Task to carry out :: In the listing below, find each line with the string "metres" and report it.
◆ ◆ ◆ ◆ ◆
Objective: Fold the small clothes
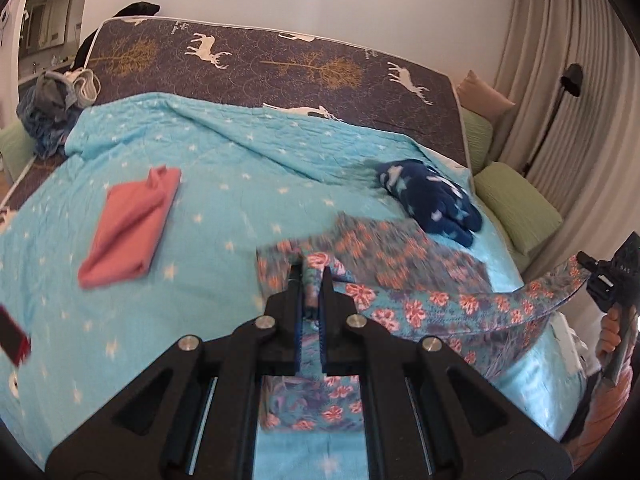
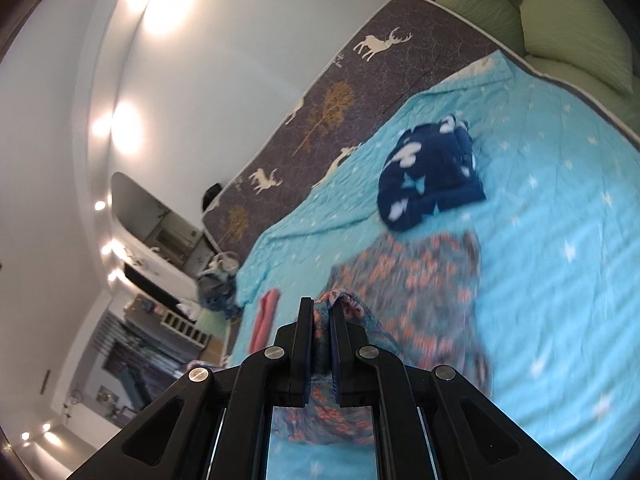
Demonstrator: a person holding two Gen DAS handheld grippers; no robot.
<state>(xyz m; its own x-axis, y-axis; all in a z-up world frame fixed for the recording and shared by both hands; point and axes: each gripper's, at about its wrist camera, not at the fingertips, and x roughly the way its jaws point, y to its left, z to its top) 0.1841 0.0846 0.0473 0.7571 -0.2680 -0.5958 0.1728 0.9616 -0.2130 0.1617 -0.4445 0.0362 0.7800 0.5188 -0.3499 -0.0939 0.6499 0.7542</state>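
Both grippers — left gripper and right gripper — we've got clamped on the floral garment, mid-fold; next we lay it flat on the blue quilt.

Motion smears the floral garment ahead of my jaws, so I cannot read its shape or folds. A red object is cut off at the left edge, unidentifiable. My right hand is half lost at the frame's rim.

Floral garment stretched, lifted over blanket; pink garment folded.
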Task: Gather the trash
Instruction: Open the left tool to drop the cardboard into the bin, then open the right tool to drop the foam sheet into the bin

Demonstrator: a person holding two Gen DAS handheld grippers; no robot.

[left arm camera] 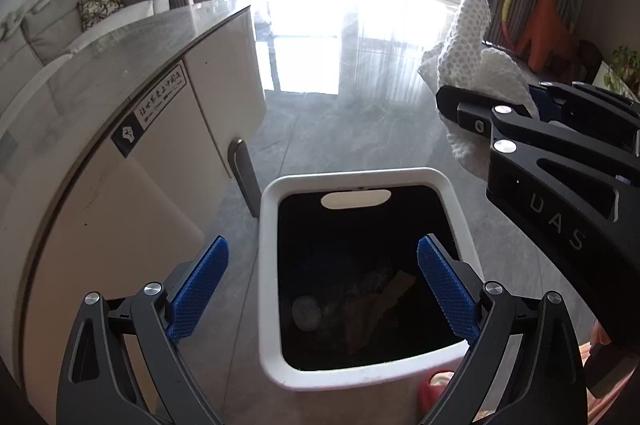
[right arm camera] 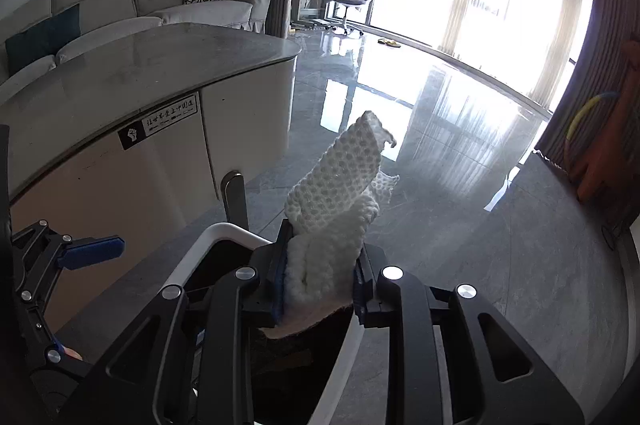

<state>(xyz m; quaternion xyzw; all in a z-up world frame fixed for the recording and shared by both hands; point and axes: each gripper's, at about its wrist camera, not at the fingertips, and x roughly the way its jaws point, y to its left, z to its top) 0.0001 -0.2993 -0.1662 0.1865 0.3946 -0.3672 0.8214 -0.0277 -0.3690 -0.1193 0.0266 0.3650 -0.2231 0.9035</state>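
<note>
Scraps already lie in the white bin (left arm camera: 362, 181) at lower centre; the left gripper (left arm camera: 322, 289) gapes empty above it. The right gripper (right arm camera: 320, 289) pinches a white paper towel (right arm camera: 340, 185), not yet dropped in.

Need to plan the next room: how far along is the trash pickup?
Done: scraps already lie in the bin, and the left gripper is open and empty above it. In hand: the right gripper holds a white paper towel near the rim. Left: dropping that towel in.
</note>
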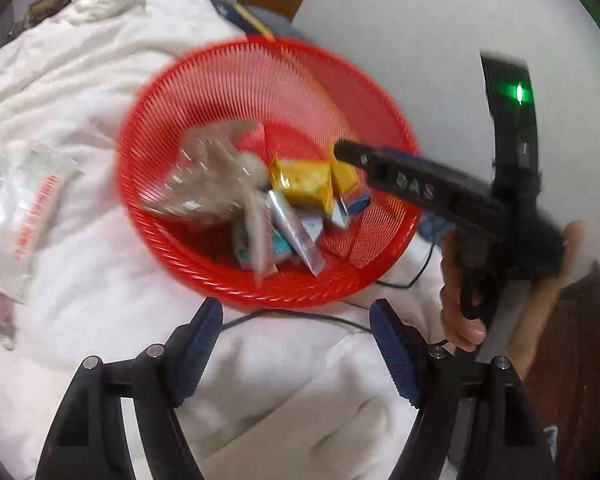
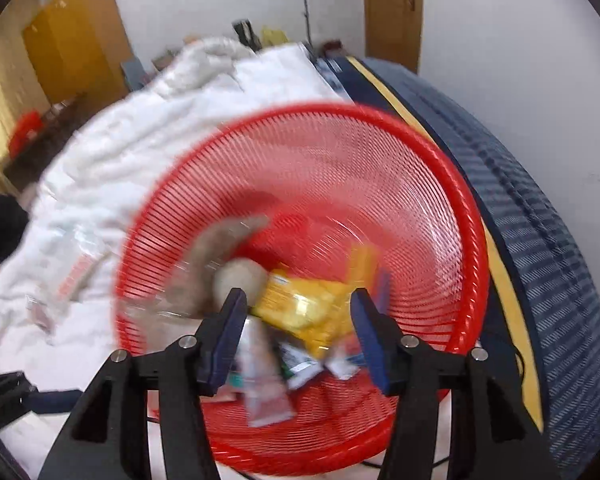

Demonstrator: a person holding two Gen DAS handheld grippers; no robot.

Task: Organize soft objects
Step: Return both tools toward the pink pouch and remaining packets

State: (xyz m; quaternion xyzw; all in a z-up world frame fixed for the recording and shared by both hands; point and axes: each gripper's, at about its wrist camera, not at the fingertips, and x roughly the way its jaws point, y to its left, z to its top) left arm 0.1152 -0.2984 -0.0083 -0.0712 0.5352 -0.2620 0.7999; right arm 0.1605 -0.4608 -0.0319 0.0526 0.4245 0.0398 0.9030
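A home, most likely a bedroom; a rumpled white quilted duvet (image 2: 140,148) covers a bed from 9 to 12 o'clock in the right wrist view, over a dark blue striped mattress with a yellow edge band (image 2: 540,248) at 3 o'clock; a round red plastic mesh basket (image 2: 440,184) of small household packets sits on the bedding; plain white walls (image 2: 520,40), a wooden post (image 2: 392,8) at 12 o'clock, a yellow-brown wooden cupboard (image 2: 72,36) at 10 o'clock.
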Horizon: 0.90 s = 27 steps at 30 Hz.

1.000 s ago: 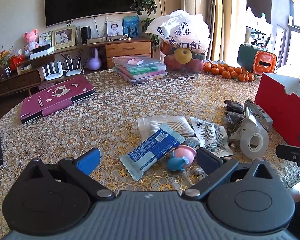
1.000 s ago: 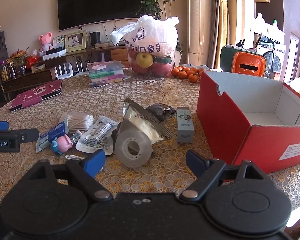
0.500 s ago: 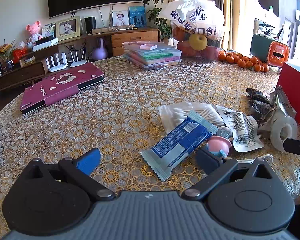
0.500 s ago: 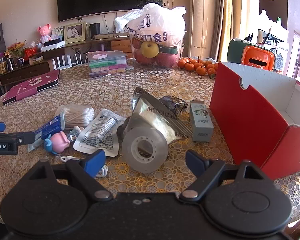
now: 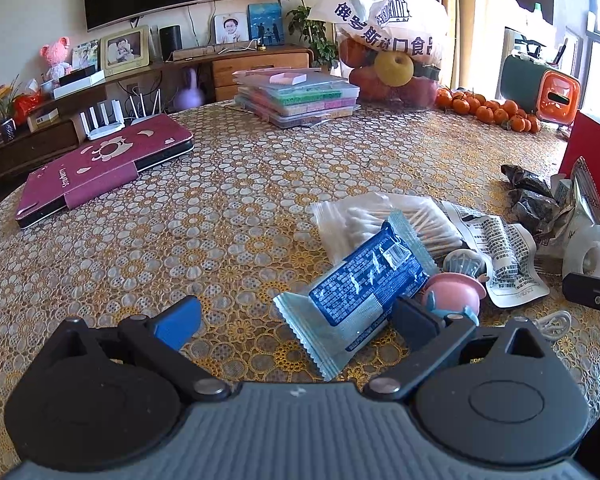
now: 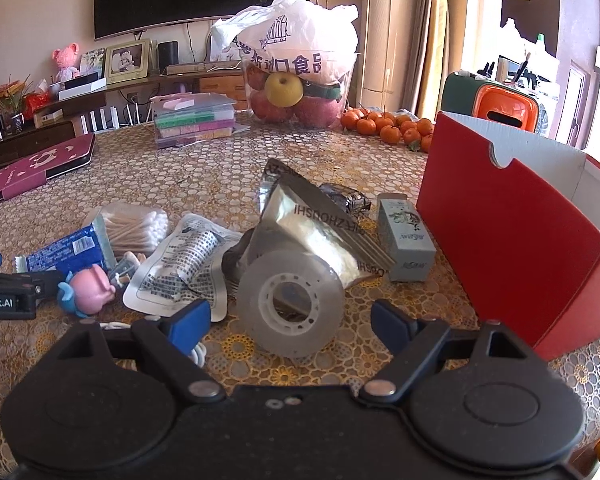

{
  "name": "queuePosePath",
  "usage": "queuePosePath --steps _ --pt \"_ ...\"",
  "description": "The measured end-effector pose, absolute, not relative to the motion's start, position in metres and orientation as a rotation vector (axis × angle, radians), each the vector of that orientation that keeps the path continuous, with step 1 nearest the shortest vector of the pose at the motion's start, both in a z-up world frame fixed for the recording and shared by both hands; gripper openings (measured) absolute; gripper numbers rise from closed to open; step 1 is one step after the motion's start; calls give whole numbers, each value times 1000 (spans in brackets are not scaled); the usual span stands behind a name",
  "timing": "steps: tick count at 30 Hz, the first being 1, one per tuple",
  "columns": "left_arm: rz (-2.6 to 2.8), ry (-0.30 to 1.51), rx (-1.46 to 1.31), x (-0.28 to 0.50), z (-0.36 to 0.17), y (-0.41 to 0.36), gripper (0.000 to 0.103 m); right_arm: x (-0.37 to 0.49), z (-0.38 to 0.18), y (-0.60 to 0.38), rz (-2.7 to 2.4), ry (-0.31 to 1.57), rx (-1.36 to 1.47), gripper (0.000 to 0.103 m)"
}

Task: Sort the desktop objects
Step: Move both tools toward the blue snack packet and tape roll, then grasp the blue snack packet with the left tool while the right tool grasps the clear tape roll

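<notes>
Right gripper [image 6: 290,322]: jaws spread wide, holding nothing. It is lined up on the translucent roll of clear adhesive tape [image 6: 290,304], which stands on edge on the table dead ahead at 12 o'clock, between the two blue fingertips [image 6: 190,326] but touching neither. Judgement: the wide opening suits the roll's broad faces, and the tape appears to be the next item for sorting.

Left gripper [image 5: 296,316]: likewise open and empty. The blue-and-pale foil snack packet [image 5: 360,286] lies flat between its fingers, toward 1 o'clock. The right fingertip is just beside the small pink-and-blue plastic toy [image 5: 452,298]; contact cannot be confirmed.

Outward from the tape: at 12 o'clock behind it leans a crumpled silver foil pouch [image 6: 312,224]. At 1 o'clock lies a small grey-green cardboard carton [image 6: 406,236]. At 2 o'clock stands the open red cardboard box [image 6: 512,232], near the clutter and evidently the receptacle. At 10 o'clock lie a printed white sachet [image 6: 184,268] and a clear bag of cotton swabs [image 6: 134,226].

View differences: the right wrist view shows the red box's open top and white inner wall; the left wrist view shows only a sliver of its red side [image 5: 594,160]. The left view alone shows the snack packet's full length. Each view catches the other gripper at its edge.

All rests on a table under a gold-patterned lace cloth [image 5: 220,208].
</notes>
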<state>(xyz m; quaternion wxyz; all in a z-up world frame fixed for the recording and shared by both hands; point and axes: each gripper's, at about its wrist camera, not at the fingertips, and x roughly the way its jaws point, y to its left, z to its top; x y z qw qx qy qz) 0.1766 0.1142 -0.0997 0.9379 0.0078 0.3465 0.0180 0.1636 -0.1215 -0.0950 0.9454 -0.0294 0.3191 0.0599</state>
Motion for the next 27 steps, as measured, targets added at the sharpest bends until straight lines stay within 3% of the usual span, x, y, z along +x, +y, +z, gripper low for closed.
queuePosePath --steps 12,17,21,24,25,26,27 --pt "-17 710 -19 184 -104 109 90 164 -97 -118 120 655 -65 86" --pt "-37 706 -22 185 -103 105 71 165 -96 -119 114 654 -62 85" --pt "-49 702 -19 185 -102 102 63 164 -96 -118 111 647 -73 83" --pt "-51 701 -20 185 -102 101 60 164 -96 -118 111 650 -77 79" --pt "-51 701 -19 185 -102 100 59 165 -96 -117 111 656 -79 72" --pt "-50 701 -19 185 -102 100 59 166 -97 -117 112 665 -81 58" --pt "-49 701 -20 185 -102 100 58 167 -98 -117 111 674 -82 59"
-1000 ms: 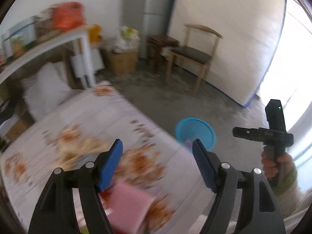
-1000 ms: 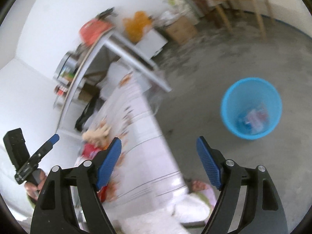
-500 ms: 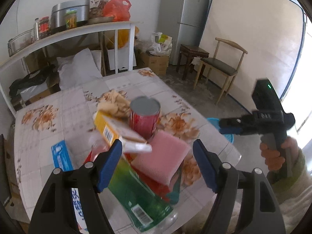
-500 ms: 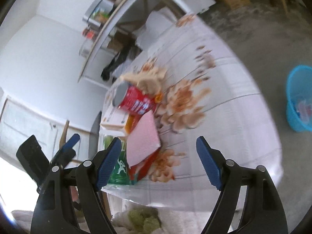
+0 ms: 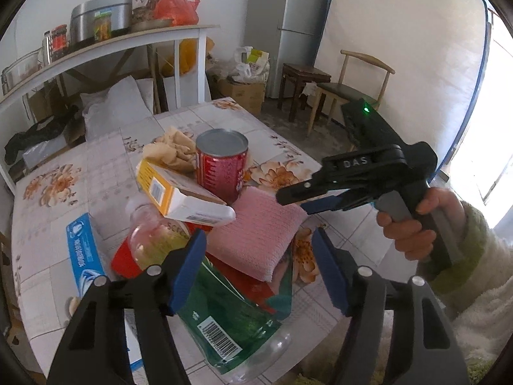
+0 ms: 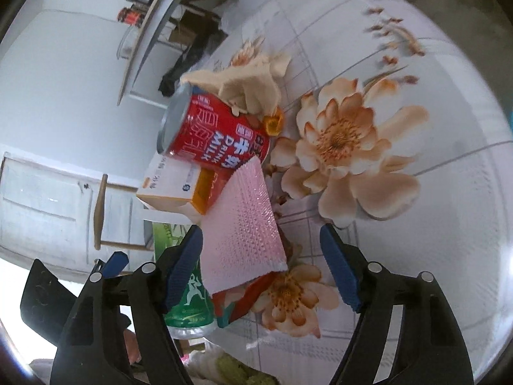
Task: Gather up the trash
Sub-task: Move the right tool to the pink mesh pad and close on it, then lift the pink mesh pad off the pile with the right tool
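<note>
Two tongs hang over the pile of trash, both released with nothing between their pads, and both have just been narrowing a little. Our left tongs (image 5: 258,272) sit low over the green bottle (image 5: 231,324) lying on its side at the near edge of the table (image 5: 105,160); our right tongs (image 6: 261,268) frame the lower end of the pink sponge (image 6: 240,224), though neither pad touches it yet.

Outward from there, the sponge rests on a red packet (image 5: 253,284) and leans against the red can (image 5: 221,166), which stands upright. An orange and white carton (image 5: 179,192) lies tilted across a clear bottle (image 5: 150,234), a crumpled tan paper (image 5: 170,152) sits just behind the can, and a blue box (image 5: 85,256) lies flat to the left.

We judge the sponge light, soft and grippy, so a squeeze across its short width near the free end should hold it, though it will compress. The can looks stiff and smooth; we would take it around the middle. The green bottle is slick and round, best pinched at the neck. Lifting the sponge first may shift the carton resting nearby.
</note>
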Demonstrator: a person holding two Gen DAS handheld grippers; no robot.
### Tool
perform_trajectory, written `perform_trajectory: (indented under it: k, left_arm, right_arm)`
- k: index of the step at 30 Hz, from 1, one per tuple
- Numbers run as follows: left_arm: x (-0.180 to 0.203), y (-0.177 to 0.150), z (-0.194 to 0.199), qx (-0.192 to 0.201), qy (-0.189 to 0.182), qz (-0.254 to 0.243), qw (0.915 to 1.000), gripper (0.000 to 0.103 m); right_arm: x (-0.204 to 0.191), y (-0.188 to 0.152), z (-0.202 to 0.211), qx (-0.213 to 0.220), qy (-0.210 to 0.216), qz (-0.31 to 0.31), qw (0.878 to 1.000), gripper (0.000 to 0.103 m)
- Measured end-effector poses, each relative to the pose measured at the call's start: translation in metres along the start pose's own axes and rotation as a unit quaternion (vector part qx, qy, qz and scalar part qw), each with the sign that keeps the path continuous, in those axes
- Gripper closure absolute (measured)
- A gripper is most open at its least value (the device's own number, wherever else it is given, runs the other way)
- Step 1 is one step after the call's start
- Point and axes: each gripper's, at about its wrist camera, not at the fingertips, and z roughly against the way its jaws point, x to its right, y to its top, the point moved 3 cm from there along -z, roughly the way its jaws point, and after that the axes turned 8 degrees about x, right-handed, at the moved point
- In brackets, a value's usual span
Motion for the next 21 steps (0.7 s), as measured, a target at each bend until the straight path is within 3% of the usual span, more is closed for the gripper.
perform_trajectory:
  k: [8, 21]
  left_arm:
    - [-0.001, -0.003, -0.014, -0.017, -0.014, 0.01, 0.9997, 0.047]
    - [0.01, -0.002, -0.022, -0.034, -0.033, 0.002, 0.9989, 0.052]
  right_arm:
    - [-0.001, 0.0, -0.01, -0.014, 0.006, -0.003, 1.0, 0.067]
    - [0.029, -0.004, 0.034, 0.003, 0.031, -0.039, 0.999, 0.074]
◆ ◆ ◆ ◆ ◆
Written answer ::
  "description": "The measured end-effector pose, absolute, not relative to the motion's start, position in metres and orientation as a rotation vector (axis × angle, radians), each the vector of that orientation that keeps the path continuous, with step 1 nearest the shortest vector of the pose at the motion's start, both in a z-up world frame fixed for the recording and shared by both hands; gripper openings (measured) absolute; gripper numbers rise from closed to open; step 1 is one step after the motion's start; calls give whole numbers, each value times 1000 (spans in brackets are not scaled); the usual span stands behind a name",
- Measured end-effector poses, each relative to the pose measured at the call's start: translation in metres along the start pose's own axes and rotation as a unit quaternion (vector part qx, qy, qz and scalar part qw), each with the sign that keeps the path continuous, in those axes

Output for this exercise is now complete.